In 1937, four years after repealing Prohibition, the federal government criminalized hemp and its sister plant, marijuana. Yet, even while outlawing it, the government still consumed a great deal of hemp, needing its fiber for the miles of rope used by the Navy, which grew its hemp on plantations in the Philippines, an American territory, until Japan attacked in December 1941. In the days just after Pearl Harbor, America lost its sole supplier of hemp when it lost the Philippines. So, at the dawn of the war, the Navy was taxed not only with rebuilding its Pacific fleet but also with resupplying that fleet with rope made from the fiber that Congress had outlawed four years before.

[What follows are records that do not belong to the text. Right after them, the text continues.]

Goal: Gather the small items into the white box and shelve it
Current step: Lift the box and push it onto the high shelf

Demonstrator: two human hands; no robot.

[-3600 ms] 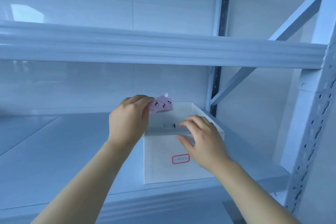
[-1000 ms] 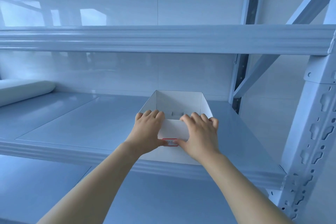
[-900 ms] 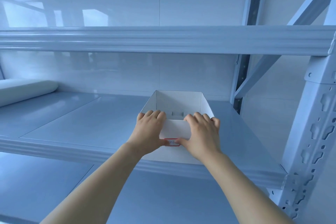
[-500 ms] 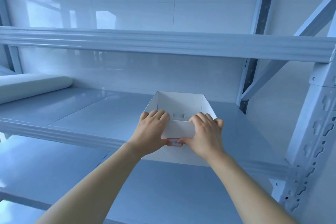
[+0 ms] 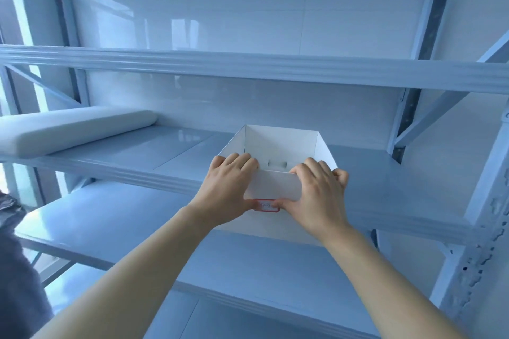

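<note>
An open white box (image 5: pixel 278 186) with a small red-framed label on its front sits on the middle shelf (image 5: pixel 385 187) of a pale blue metal rack, its front face overhanging the shelf's front edge. My left hand (image 5: pixel 225 187) grips the front wall at the left, fingers hooked over the rim and thumb by the label. My right hand (image 5: pixel 316 192) grips the front wall at the right in the same way. The box's inside is mostly hidden from this low angle; no small items show.
A long white foam roll (image 5: pixel 68 132) lies on the same shelf at the far left. Another shelf beam (image 5: pixel 248 66) runs above the box. A perforated upright post (image 5: pixel 490 215) stands at the right. A lower shelf (image 5: pixel 110 226) lies beneath my arms.
The view has pulled back and dropped lower since a second ago, showing more of the rack and the foam roll. Both hands keep the same grip on the box front.
</note>
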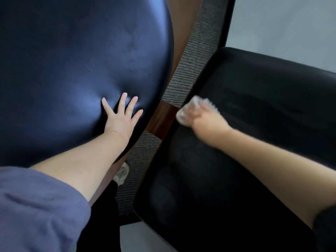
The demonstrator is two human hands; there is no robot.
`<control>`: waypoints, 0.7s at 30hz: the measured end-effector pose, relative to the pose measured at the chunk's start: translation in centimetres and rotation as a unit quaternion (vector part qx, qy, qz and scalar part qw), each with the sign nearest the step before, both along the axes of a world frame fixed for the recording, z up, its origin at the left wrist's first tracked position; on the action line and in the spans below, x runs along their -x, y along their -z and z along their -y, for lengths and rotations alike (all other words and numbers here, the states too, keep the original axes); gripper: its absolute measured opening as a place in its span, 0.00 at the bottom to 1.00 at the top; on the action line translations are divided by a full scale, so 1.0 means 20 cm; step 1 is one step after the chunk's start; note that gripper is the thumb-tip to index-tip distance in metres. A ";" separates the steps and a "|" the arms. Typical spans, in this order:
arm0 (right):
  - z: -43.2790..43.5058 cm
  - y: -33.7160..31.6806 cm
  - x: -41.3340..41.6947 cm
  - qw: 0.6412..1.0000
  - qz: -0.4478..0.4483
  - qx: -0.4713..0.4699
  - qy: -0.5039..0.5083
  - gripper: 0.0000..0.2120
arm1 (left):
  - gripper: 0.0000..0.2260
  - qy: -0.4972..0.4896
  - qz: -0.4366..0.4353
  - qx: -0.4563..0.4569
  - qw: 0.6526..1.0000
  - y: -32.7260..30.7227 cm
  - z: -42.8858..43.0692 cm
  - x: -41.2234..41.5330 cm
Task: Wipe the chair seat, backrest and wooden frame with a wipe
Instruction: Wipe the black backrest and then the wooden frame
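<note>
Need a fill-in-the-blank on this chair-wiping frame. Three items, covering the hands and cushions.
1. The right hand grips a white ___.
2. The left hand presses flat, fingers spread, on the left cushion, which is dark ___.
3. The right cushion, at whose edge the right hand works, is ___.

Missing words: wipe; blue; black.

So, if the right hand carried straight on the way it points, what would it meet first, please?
Probably the wooden frame: the right hand, gripping the wipe at the edge of the black cushion, points up-left at that brown bar. Depth is unclear, though.
</note>
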State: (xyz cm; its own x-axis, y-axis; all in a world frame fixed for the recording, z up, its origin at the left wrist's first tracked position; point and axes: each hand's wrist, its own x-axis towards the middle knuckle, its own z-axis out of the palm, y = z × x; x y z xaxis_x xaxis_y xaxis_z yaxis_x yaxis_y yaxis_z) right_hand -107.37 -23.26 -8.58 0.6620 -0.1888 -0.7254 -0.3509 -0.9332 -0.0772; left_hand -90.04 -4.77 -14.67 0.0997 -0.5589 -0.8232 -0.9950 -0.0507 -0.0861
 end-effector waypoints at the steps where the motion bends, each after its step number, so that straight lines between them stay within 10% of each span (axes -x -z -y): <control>1: 0.06 0.02 -0.02 0.999 0.021 0.045 0.007 0.17 | 0.46 0.004 0.001 0.002 1.000 0.00 0.00 0.00; 10: 0.10 0.10 -0.12 0.993 0.021 0.106 -0.036 0.18 | 0.49 0.014 0.003 0.014 1.000 0.01 -0.02 -0.01; 21: -0.69 0.01 0.10 0.982 -0.069 -0.167 -0.062 0.43 | 0.47 0.021 -0.027 0.068 0.997 0.05 -0.18 -0.10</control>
State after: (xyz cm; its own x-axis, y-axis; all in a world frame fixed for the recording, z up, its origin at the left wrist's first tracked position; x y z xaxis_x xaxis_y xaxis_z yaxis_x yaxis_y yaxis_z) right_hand -109.37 -9.44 -8.86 0.5554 0.1510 -0.8177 -0.2647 -0.9001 -0.3460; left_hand -88.01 -1.25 -15.64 0.0303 -0.6689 -0.7428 -0.9995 -0.0154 -0.0269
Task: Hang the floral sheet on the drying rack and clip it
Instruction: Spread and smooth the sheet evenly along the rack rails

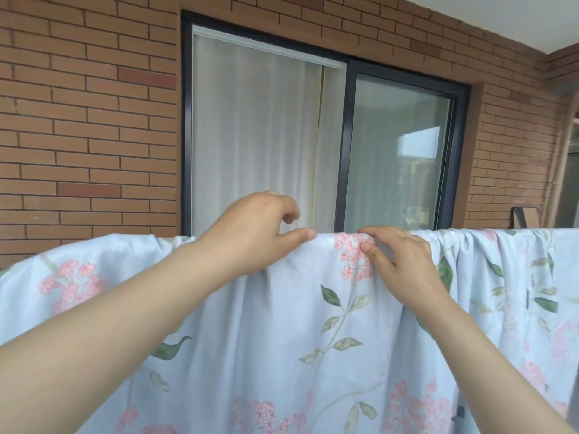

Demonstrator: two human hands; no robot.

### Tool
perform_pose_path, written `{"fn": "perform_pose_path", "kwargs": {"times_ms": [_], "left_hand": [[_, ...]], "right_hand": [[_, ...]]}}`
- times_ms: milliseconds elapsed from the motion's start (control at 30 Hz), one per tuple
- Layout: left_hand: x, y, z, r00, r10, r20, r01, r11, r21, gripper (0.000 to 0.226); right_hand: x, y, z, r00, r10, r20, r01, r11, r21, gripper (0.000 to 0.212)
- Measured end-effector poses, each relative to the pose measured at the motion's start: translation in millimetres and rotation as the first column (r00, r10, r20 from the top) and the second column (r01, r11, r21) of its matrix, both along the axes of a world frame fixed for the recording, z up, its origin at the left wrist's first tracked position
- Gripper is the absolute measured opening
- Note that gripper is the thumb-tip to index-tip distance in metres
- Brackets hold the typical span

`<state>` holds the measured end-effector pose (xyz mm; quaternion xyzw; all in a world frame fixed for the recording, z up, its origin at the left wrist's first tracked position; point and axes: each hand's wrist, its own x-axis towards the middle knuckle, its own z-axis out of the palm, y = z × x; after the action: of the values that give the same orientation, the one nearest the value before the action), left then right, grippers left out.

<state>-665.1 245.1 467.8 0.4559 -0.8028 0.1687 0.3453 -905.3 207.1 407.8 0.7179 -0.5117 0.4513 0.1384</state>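
Free air above top edge of floral sheet (282,339), left and right ends open. Middle of edge taken by left hand (250,233) and right hand (404,258). Sheet blocks everything below; brick wall (87,136) and window (313,136) stand behind.

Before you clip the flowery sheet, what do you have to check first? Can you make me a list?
1. Pale blue cotton sheet with pink flowers draped over the top: ok.
2. Rack bar under it: hidden by the cloth, cannot tell.
3. Right hand pinches the top fold: ok.
4. Left hand grip: thumb lies on the fold, fingers curled above it, cannot tell.
5. Clip ready: none in view, not ok.
6. Top edge smooth: bunched to the right of the hands, not ok.
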Motion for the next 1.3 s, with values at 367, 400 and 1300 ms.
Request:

While women grew victory gardens and Boy Scouts collected tires and tin, farmers across America raised hemp for the war effort at the request of the federal government. Farms across the Midwest and South grew mountains of the tall green plants and then packed them off by the truckloads to warehouses. From there, hemp was shipped by rail to processing plants where it was turned into the rope necessary for the Allied naval victories in the Pacific and European fronts. Of the nine states that grew hemp for the war, the government asked only Kentucky for its seed, which it then planted in tropical places with longer growing seasons, like Brazil and Hawaii. In 1942, the US government asked Marion County to produce enough seed for five hundred thousand acres of hemp, roughly enough for 453,750 football fields.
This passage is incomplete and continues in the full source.